**EXERCISE OBJECTIVE**
Find every line below with the word "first" in it, and copy each one.

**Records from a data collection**
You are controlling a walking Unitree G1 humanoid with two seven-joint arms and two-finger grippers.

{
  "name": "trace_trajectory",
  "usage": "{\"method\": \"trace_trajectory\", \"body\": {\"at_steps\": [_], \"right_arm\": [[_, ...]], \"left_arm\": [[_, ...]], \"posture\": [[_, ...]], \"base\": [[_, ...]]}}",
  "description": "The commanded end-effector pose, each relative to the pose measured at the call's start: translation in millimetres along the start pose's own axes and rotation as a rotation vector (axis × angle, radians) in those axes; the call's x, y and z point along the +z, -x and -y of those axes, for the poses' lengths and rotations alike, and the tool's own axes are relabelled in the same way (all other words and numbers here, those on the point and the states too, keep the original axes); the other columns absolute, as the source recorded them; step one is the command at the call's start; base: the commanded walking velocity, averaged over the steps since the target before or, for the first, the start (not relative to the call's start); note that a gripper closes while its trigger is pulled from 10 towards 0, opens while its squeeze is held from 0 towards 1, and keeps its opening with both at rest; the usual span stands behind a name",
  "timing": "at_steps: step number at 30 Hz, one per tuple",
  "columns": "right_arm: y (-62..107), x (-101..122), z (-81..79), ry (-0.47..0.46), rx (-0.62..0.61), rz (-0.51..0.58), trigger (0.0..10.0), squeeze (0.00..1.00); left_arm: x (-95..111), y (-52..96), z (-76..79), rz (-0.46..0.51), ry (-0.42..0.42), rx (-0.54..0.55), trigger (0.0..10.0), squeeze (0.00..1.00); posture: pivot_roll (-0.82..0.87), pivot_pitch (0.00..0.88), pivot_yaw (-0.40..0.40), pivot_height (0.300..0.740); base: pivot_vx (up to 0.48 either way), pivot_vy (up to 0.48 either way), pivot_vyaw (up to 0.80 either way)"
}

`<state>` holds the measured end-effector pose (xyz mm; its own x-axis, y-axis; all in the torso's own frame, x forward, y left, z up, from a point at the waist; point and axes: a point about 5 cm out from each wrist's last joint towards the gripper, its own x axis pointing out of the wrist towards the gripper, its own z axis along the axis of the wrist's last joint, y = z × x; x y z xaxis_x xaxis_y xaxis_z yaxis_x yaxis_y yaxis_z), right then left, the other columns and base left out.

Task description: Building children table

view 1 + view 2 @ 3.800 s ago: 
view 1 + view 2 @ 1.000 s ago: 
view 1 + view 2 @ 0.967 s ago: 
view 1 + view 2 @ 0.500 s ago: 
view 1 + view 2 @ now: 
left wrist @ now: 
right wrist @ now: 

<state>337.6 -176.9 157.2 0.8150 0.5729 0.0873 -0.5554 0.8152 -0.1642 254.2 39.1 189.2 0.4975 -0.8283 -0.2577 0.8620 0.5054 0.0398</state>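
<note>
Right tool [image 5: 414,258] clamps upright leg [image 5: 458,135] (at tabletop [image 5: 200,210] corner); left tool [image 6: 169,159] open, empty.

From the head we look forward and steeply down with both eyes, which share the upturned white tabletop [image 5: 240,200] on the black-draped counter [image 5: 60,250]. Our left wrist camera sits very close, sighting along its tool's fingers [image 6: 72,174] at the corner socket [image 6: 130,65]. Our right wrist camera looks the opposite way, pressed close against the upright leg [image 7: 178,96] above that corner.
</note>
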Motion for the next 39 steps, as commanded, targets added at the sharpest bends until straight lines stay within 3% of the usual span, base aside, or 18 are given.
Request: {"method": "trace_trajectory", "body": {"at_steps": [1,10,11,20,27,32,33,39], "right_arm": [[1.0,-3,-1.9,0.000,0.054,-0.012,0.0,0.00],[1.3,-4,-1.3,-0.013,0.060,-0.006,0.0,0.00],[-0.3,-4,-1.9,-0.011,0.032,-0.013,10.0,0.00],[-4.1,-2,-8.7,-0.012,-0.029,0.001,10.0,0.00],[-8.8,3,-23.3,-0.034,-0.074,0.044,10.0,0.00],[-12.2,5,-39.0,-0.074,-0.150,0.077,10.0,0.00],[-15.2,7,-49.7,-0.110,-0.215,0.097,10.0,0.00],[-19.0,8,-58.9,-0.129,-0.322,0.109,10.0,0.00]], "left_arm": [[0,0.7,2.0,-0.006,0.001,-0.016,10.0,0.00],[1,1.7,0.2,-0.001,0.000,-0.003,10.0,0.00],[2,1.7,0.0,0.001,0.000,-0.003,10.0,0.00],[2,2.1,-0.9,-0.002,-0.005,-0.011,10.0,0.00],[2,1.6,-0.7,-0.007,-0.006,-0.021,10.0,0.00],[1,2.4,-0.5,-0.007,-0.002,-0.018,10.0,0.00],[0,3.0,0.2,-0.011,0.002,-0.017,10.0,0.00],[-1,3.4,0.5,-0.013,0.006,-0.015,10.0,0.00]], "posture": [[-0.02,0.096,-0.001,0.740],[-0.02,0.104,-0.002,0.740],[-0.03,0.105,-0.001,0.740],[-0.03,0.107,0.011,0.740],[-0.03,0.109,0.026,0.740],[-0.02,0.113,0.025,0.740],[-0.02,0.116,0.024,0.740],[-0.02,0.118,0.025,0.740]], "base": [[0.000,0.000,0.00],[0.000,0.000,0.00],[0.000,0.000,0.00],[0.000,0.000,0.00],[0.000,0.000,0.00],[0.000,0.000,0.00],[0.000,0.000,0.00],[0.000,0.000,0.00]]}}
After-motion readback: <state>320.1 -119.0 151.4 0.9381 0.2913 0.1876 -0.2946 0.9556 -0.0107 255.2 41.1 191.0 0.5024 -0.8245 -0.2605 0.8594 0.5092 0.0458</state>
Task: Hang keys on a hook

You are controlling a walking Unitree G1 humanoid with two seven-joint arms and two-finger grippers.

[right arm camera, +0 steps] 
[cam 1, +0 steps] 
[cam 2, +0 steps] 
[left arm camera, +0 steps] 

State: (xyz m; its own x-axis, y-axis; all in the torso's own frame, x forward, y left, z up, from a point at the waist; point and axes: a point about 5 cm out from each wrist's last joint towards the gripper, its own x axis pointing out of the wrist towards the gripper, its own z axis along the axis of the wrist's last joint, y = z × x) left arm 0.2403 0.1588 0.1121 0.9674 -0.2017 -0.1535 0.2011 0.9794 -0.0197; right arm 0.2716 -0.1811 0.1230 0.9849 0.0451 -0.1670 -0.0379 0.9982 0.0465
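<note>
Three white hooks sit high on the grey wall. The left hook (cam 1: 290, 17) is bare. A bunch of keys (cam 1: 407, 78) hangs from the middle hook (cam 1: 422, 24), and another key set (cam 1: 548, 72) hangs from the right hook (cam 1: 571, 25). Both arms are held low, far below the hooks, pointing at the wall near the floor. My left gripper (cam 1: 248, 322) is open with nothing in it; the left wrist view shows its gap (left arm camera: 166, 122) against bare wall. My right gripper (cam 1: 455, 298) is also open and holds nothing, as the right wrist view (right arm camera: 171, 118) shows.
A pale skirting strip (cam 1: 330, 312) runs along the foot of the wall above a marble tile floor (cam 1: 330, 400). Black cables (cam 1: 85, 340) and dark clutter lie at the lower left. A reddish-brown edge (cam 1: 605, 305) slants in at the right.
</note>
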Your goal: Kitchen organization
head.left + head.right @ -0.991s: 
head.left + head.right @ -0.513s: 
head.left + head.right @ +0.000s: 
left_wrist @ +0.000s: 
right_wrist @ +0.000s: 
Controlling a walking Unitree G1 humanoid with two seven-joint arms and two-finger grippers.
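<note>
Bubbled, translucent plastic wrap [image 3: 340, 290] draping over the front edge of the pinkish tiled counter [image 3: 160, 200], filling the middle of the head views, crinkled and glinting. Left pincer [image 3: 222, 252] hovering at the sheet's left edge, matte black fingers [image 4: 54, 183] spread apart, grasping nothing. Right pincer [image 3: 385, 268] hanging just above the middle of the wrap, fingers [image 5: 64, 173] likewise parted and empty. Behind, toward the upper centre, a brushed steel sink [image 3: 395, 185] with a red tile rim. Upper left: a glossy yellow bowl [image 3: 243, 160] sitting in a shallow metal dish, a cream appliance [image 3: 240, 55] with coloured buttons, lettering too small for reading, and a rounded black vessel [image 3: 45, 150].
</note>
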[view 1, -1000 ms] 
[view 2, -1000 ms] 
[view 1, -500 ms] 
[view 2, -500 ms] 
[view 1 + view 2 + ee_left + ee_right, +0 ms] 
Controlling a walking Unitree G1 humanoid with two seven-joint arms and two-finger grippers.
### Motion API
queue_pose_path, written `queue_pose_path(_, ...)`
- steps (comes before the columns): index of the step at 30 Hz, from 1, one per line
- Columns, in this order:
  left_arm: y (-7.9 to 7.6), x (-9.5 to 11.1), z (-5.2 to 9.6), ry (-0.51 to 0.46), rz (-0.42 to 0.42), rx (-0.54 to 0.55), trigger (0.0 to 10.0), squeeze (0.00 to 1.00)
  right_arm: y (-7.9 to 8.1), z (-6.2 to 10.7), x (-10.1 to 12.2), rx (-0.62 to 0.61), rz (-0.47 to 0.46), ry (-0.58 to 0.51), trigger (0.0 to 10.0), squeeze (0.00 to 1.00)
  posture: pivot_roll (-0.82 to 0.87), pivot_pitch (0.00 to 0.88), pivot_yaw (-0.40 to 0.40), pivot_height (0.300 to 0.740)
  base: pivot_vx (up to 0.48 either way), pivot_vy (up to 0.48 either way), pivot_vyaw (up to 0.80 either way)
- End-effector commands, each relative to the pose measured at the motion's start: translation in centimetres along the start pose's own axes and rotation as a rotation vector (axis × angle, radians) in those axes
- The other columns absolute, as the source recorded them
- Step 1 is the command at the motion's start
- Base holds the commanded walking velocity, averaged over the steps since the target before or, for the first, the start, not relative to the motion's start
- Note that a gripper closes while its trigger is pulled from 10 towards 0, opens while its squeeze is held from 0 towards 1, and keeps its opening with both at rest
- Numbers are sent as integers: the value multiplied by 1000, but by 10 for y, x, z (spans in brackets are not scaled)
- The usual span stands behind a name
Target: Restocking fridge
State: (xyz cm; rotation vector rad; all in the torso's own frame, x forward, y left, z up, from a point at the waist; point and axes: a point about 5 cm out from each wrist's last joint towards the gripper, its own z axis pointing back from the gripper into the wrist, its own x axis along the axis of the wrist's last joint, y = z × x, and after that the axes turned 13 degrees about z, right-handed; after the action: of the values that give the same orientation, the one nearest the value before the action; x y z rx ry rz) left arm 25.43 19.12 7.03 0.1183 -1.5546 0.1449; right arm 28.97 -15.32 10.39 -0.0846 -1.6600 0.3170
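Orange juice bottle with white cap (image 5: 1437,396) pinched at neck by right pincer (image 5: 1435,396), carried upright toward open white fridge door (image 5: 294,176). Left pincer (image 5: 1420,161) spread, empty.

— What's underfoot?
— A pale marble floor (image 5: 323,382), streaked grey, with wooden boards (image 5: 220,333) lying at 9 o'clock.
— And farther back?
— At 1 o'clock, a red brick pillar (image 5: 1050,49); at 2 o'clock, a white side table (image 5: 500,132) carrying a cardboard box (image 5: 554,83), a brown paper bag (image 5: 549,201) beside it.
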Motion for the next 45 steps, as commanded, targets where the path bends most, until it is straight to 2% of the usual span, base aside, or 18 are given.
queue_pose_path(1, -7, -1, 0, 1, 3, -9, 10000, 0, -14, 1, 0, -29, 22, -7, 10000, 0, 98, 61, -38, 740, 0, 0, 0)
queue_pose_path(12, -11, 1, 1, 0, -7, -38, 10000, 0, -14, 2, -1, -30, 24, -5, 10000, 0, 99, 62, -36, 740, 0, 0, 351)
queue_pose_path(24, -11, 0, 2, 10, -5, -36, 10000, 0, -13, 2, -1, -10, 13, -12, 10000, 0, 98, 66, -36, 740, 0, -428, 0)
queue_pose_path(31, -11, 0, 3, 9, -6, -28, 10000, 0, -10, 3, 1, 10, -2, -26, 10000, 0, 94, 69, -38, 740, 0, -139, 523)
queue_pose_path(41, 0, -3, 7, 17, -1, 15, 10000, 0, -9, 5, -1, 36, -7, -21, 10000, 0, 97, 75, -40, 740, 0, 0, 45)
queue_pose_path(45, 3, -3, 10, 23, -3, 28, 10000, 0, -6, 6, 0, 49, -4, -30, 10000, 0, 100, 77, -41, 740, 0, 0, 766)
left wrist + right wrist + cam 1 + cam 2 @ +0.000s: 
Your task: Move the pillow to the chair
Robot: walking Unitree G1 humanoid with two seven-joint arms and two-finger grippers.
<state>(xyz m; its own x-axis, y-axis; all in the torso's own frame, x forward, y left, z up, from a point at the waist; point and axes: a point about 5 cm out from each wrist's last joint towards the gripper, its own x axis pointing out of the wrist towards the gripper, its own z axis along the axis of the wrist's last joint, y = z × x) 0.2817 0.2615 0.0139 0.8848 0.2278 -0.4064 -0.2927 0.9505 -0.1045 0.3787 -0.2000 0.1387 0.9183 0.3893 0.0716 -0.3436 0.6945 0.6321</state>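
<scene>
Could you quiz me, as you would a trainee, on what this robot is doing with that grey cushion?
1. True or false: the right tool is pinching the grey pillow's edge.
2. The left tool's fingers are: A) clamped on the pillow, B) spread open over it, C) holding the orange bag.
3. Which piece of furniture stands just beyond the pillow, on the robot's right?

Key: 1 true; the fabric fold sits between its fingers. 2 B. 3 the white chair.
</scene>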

**RESULT**
  "description": "The commanded end-effector pose, each relative to the pose measured at the call's start: translation in millimetres along the start pose's own axes and rotation as a rotation vector (axis × angle, radians) in those axes; the call's x, y and z point along the +z, -x and -y of those axes, for the poses' lengths and rotations alike, and the tool's own axes are relabelled in the same way (all other words and numbers here, those on the point and the states too, keep the original axes); the other columns absolute, as the source recorded them; step one is the command at the call's start; base: the commanded walking velocity, averaged over the steps since the target before or, for the first, the start (not relative to the call's start); note that a gripper closes while its trigger is pulled from 10 towards 0, opens while its squeeze is held from 0 towards 1, and keeps its opening with both at rest; the usual span stands behind a name",
- Base holds the commanded walking velocity, averaged over the steps since the target before or, for the first, the start, not relative to the motion's start

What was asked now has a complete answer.